Eastbourne student's heartbreak as cancer diagnosis destroys exam hopes

  • Watch ITV Meridian's Tom Savvides' report

A student from Eastbourne in East Sussex diagnosed with cancer says years of working for her GCSEs may have been for nothing, as she's too ill to sit the exams.

16-year-old Lara Kyprianou-Hickman is undergoing treatment including chemotherapy for Hodgkin's Lymphoma and is unlikely to be well enough by the May exams.

The Government is being asked to find a resolution - similar to when students were assessed by their teachers during the covid pandemic.

The Department for Education is urging students like Lara to contact their school or college who can raise the issues with exam boards directly.

Lara says "I can't sit the GCSEs that I've trained my whole life for.

"I've done literally everything and I've put in the effort just to find out it's all for nothing."

  • Lara and her mother Sophia speaking to ITV Meridian

Lara's mother Sophia says she is too unwell to revise, and can't go to school because she's asleep a lot of the time.

She said: "Lara's proven she can pass her exams.
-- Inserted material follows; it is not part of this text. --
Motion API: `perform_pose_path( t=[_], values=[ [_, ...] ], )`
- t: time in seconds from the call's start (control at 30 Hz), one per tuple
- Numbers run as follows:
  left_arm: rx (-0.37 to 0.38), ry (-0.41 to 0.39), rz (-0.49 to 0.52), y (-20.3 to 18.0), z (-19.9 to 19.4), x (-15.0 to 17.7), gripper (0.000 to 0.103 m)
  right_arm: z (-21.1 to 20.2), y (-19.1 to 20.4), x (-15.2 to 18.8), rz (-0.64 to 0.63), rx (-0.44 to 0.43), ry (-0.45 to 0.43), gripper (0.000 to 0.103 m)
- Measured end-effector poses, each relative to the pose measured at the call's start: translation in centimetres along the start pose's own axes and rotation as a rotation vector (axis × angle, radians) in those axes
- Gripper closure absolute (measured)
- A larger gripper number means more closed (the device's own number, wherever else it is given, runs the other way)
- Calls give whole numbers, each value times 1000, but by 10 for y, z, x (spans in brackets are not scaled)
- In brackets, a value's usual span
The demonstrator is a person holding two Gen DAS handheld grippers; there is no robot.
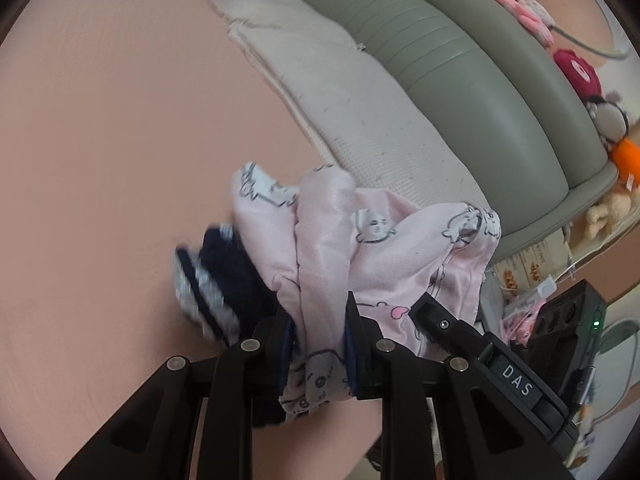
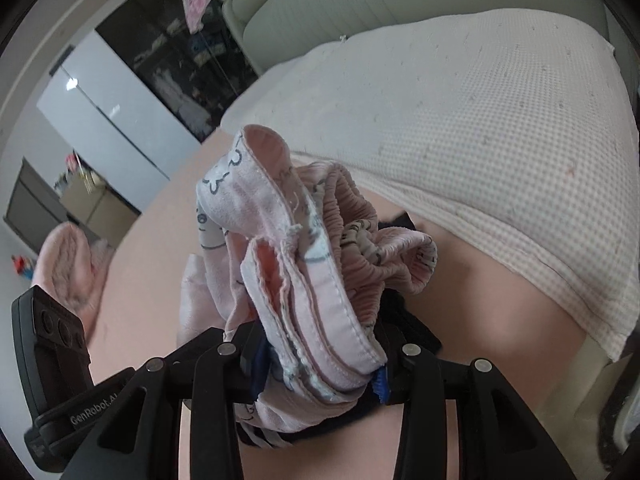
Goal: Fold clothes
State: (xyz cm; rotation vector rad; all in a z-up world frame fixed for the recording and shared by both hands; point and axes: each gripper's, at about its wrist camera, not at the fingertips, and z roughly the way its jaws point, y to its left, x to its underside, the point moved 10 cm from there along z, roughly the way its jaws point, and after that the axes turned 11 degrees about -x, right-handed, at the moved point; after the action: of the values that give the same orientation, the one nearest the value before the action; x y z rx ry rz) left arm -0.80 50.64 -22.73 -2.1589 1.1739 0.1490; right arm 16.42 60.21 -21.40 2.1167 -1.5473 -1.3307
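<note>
A pink garment (image 1: 320,232) printed with small cartoon animals hangs bunched above the peach bedsheet (image 1: 100,140). My left gripper (image 1: 320,320) is shut on a gathered strip of it. A navy cloth with white stripes (image 1: 224,272) hangs with the bundle on its left. One of the right gripper's fingers (image 1: 436,320) reaches into the same bundle from the right. In the right wrist view my right gripper (image 2: 316,344) is shut on a thick stack of the pink garment's (image 2: 280,240) hems and elastic waistband, with navy cloth (image 2: 412,320) beneath. The left gripper's black body (image 2: 48,340) shows at lower left.
A cream waffle-weave pillow (image 1: 360,100) (image 2: 480,140) lies against a grey-green padded headboard (image 1: 480,60). Several plush toys (image 1: 576,72) line its top. Beyond the bed stand white wardrobe doors (image 2: 112,112), a dark glass cabinet (image 2: 180,60) and a fluffy pink thing (image 2: 68,264).
</note>
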Motion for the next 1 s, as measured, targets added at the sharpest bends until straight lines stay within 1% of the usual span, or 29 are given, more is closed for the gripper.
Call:
perform_pose_path(
  t=[0.07, 0.13, 0.17, 0.3, 0.37, 0.43, 0.5, 0.53, 0.6, 0.63, 0.67, 0.73, 0.8, 0.83, 0.87, 0.9, 0.93, 1.0],
  values=[
    [8, 23, -34, 4, 5, 5, 84, -2, -7, 3, 24, 7, 17, 62],
    [6, 40, -41, 7, 8, 10, 84, -4, -12, 5, 23, 32, 28, 60],
    [-1, 35, -39, 8, 8, 11, 84, -5, -15, 6, 21, 45, 33, 58],
    [-9, 32, -51, 10, 9, 16, 84, -10, -17, 4, -45, 151, 30, 44],
    [-4, 32, -59, 8, 7, 14, 84, -13, -15, 2, -87, 191, 30, 43],
    [-9, 45, -30, 3, 4, 11, 84, -16, -12, 1, -103, 202, 43, 43],
    [-43, 45, 19, 0, -3, 10, 82, -22, -9, -1, -101, 201, 51, 43],
    [-60, 43, 46, -2, -8, 10, 81, -28, -6, -4, -100, 202, 48, 43],
    [-79, 31, 73, -3, -15, 5, 71, -43, -4, -11, -97, 216, 24, 42],
    [-95, 11, 77, -1, -18, 2, 59, -53, -2, -16, -97, 223, 4, 40],
    [-111, -8, 82, 1, -22, -2, 49, -65, 1, -21, -103, 226, -21, 34],
    [-113, -69, 85, 7, -31, -8, 47, -80, 12, -31, -120, 206, -76, 32],
    [-75, -103, 36, 15, -40, -11, 47, -97, 22, -41, -128, 151, -141, 32],
    [-54, -122, 14, 17, -43, -13, 47, -99, 25, -42, -124, 125, -154, 32],
    [-53, -148, 8, 17, -46, -16, 48, -100, 27, -43, -119, 100, -162, 36],
    [-51, -174, 1, 17, -49, -19, 48, -102, 30, -45, -114, 74, -170, 54],
    [-50, -200, -5, 17, -52, -22, 49, -99, 30, -45, -99, 56, -165, 64],
    [-72, -229, 44, 9, -55, -25, 65, -87, 29, -44, -80, 37, -138, 83]
  ],
)
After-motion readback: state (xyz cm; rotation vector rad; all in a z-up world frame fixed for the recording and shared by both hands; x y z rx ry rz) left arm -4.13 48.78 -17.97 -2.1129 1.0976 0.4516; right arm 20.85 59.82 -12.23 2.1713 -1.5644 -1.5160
Let her just have what she and other kids in her position deserve."

Students have set up a petition, demanding that examination boards adjust the rules for students who are too ill to sit their GCSEs.

So far it has attracted almost 5,000 signatures.

Speaking in the Commons last week, Eastbourne MP Caroline Ansell called for the Prime Minister to step in.

She said: "Would my Right Honourable Friend the Prime Minister look compassionately at this situation?

In response, the Prime Minister said: "Of course, it's incredibly upsetting and challenging for children and young people to be diagnosed with a serious illness, and especially so close to their exams.

"But I'll be happy to make sure that we work to find a resolution in Lara's case."

Lara and her family are calling on the Government to allow students with serious illnesses to be allowed to use their mock exam results Credit: ITV Meridian

A Department for Education spokesperson said: "We fully recognise that exams mark the culmination of a number of years of hard work, and to be diagnosed with any serious illness close to exams will always be an incredibly challenging and upsetting experience.

"As in any year, exam boards have processes in place to assist students whose ability to sit exams is affected by illness or other unforeseen circumstances, including allowing pupils to take exams at home or in hospital or awarding a grade to students who have taken at least one exam or formal assessment in a subject.

"We would encourage students who may find themselves in this position to talk to their school or college who can raise this with exam boards directly to discuss possible arrangements for them to be assessed and receive a grade."